I am not a Labour party member and so it is not my business to tell them how to proceed. I hope that somewhere in their high command, though, someone is doing some ‘blue sky thinking’ about this (do people still do that?). Thinking about what England will look like once Scotland and Wales have won their independence and NI has become part of the Republic. Thinking about how best to use their influence and past experience to deal with that new landscape; thinking about how to bring a socialist utopia into the dark satanic mills which will characterise Tory dominated England.
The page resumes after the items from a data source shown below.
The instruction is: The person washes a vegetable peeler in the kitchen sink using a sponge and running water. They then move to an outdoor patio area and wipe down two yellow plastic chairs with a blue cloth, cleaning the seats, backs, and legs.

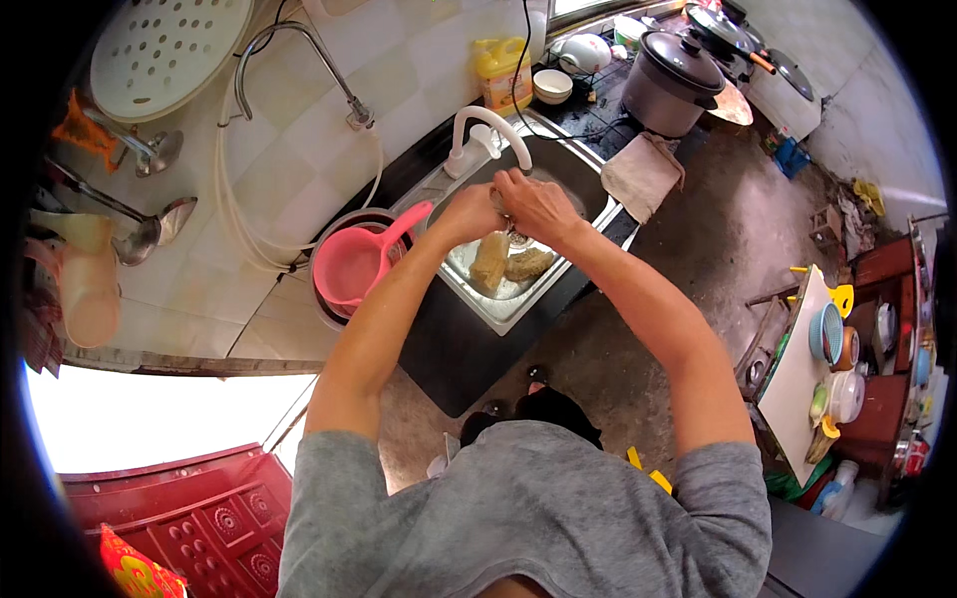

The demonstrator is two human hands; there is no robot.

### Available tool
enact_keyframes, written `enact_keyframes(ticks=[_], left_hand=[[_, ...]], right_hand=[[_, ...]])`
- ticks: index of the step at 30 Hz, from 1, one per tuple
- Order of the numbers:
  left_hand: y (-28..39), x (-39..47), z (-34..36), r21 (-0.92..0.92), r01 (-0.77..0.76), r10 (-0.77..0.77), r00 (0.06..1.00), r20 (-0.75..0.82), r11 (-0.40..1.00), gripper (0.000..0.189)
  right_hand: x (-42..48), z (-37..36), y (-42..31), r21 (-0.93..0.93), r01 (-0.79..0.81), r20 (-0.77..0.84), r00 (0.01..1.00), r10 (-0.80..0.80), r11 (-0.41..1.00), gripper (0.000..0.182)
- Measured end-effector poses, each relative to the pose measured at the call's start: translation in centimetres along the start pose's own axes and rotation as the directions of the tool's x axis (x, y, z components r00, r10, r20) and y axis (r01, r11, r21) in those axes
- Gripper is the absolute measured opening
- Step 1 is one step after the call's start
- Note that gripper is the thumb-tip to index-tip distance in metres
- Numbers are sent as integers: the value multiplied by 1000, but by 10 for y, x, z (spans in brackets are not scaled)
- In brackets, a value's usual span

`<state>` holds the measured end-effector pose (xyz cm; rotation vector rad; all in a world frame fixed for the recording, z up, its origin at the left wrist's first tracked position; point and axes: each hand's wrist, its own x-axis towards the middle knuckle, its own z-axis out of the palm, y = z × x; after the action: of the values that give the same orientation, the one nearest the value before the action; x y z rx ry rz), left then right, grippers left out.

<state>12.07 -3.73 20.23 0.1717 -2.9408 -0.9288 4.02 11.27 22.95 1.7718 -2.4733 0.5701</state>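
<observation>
My left hand (478,209) and my right hand (540,205) meet over the stainless-steel sink (502,317), just below the spout of the white faucet (493,123). Their fingers are curled against each other, and whatever may be between them is mostly hidden. Beneath the hands, a tan, blocky piece (490,261) lies in the basin. Beside it rests a rough brownish piece (529,263); the kind of either is not clear. Part of the drain strainer (519,239) shows between the wrists.
Left of the sink, a pink dipper (348,265) rests on stacked basins. Behind stand a yellow jug (502,75) and white bowls (553,86). A lidded pot (673,82) and a cloth (641,176) lie to the right. A black cord (517,67) hangs near the faucet.
</observation>
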Motion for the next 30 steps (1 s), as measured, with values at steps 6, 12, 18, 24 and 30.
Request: enact_keyframes(ticks=[6,12,18,24,30], left_hand=[[3,-30,12,-761,188,-255,967,31,621,24],[-13,-58,31,-862,286,-595,804,-23,419,17],[-29,-97,42,-897,226,-634,770,-74,379,19],[-11,-120,65,-665,279,-508,843,-176,693,37],[28,-140,51,-595,-11,-107,981,-163,803,54]], right_hand=[[-18,26,24,384,-49,-117,988,101,922,44],[-53,28,26,663,-381,360,917,172,644,21],[-91,16,50,816,-433,303,884,355,382,11],[-98,41,24,934,-325,356,833,424,-146,32],[-99,15,-44,910,-323,381,900,213,-261,48]])
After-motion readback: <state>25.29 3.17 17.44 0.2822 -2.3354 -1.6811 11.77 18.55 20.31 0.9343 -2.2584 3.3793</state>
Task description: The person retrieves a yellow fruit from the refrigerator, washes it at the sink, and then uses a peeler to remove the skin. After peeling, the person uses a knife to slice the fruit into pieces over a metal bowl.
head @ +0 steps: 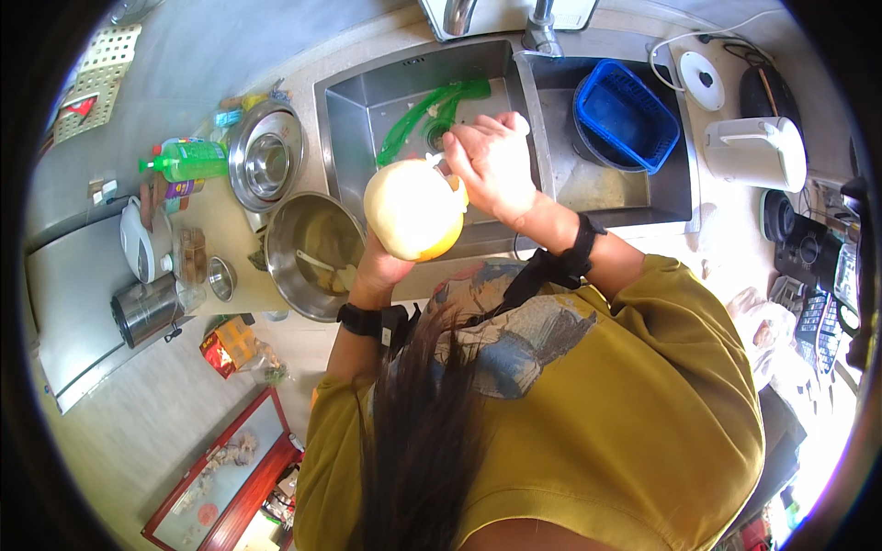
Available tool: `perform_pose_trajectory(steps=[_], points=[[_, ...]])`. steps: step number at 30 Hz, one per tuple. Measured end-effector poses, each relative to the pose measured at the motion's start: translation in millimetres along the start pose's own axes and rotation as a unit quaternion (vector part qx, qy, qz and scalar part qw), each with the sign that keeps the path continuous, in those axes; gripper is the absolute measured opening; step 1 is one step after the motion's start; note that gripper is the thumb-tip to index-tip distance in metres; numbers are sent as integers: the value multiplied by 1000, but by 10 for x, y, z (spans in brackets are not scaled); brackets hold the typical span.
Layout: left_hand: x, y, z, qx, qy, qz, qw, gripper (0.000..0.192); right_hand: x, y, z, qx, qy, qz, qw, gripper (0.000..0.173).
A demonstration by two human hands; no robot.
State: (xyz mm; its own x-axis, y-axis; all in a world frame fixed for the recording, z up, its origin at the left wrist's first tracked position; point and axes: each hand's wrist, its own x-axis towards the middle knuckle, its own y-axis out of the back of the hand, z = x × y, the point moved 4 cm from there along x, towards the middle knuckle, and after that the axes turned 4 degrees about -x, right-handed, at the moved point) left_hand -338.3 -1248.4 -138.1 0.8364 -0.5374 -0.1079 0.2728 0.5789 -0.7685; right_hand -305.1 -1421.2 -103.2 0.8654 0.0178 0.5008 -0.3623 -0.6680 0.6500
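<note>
My left hand (386,265) supports a large round fruit (410,206) from below, near the front edge of the left sink basin. Most of its visible surface is pale and peeled, with yellow-orange skin left along the lower right. At the fruit's right side, my right hand (493,162) is closed around a small white-handled tool (524,127), mostly hidden by the fingers. A curled bit of yellow peel (455,187) shows beside the thumb. Behind the fruit, a green plastic bag (413,124) lies in the left basin (351,117) near the drain.
Left of the fruit stands a steel pot (279,258) holding some liquid and a white-handled utensil (317,260). Beyond it are stacked steel bowls (238,165) and a green detergent bottle (196,160). A blue basket (627,113) occupies the right basin; a white kettle (754,155) stands farther right.
</note>
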Motion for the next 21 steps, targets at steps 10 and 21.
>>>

Thinking about how much more difficult isolation makes the slow process of change. I hope someone in a position of influence is thinking about how important alliances can be as a force for good and how you should work to maintain friendships in good times. I hope someone is reaching out and making overtures, however embryonic, to the SNP and to PC now. I hope someone is putting pragmatism before dogma.
But then again, I hoped for all this post 23rd June 2016 and post 8th June 2017 so I am not holding my breath. Otherwise I will turn as true blue as the country I was born and currently live in.
Brilliant piece. From an outsider perspective, Brexit seems to be highlighting deep cracks in the Kingdom that always existed but were rarely acknowledged in normal discourse, especially the contradictions of Scottish, Welsh, and Northern Irish sovereignty. I used to question the wisdom of a second independence referendum in Scotland only five years after the first one, but a successful break for those nations appears more inevitable than ever.